* [Task to carry out]: Everything from the first line below through the line with "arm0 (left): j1" is to be transcribed exactly, and nothing past it.

□ □ □

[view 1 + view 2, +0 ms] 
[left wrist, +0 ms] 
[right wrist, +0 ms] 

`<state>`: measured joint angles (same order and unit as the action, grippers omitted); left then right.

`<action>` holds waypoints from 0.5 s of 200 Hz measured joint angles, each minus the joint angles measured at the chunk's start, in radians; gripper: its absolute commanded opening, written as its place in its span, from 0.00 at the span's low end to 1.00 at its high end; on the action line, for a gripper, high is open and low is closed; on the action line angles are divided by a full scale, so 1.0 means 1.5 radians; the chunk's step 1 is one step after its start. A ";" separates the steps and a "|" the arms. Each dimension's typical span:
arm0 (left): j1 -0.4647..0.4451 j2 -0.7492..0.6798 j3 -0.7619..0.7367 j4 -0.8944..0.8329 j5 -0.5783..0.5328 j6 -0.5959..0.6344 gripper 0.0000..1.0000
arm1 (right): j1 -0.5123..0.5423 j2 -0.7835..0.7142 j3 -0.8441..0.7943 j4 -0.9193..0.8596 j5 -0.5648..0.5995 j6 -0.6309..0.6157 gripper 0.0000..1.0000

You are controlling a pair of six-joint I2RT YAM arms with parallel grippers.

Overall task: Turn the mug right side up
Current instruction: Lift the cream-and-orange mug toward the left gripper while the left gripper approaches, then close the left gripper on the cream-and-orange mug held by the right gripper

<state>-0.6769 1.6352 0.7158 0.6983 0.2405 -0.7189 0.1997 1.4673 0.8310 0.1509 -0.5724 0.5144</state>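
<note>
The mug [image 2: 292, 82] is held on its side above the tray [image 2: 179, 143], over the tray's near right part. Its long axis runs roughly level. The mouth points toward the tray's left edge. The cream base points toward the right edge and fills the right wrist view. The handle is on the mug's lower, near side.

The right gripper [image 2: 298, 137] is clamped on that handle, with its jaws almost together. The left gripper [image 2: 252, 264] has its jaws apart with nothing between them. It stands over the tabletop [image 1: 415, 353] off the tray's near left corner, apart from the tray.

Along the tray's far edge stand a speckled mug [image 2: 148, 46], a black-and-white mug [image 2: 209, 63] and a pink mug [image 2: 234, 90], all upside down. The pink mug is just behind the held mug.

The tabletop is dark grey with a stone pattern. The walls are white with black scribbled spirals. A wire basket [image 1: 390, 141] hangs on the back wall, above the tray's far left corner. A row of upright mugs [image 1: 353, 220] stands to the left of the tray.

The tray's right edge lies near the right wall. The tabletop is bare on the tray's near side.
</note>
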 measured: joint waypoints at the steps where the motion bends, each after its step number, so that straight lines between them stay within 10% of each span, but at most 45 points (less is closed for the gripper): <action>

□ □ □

* [Answer area]:
[view 1 + view 2, +0 ms] 
[left wrist, +0 ms] 
[right wrist, +0 ms] 

`<state>`: measured joint angles (same order and unit as the action, grippers omitted); left then right.

`<action>` holds waypoints from 0.5 s of 200 Hz measured joint angles, each minus the joint angles measured at the chunk's start, in radians; gripper: its absolute commanded opening, written as its place in its span, from 0.00 at the span's low end to 1.00 at its high end; on the action line, for a gripper, high is open and low is closed; on the action line angles are divided by a full scale, so 1.0 means 1.5 radians; the chunk's step 1 is one step after its start. A ";" separates the steps and a "|" the arms. Each dimension's typical span:
arm0 (left): j1 -0.4647..0.4451 j2 -0.7492..0.6798 j3 -0.7619..0.7367 j4 -0.8944..0.8329 j5 -0.5783..0.5328 j6 -0.5959..0.6344 gripper 0.0000..1.0000

The output is complete, and nothing more is needed.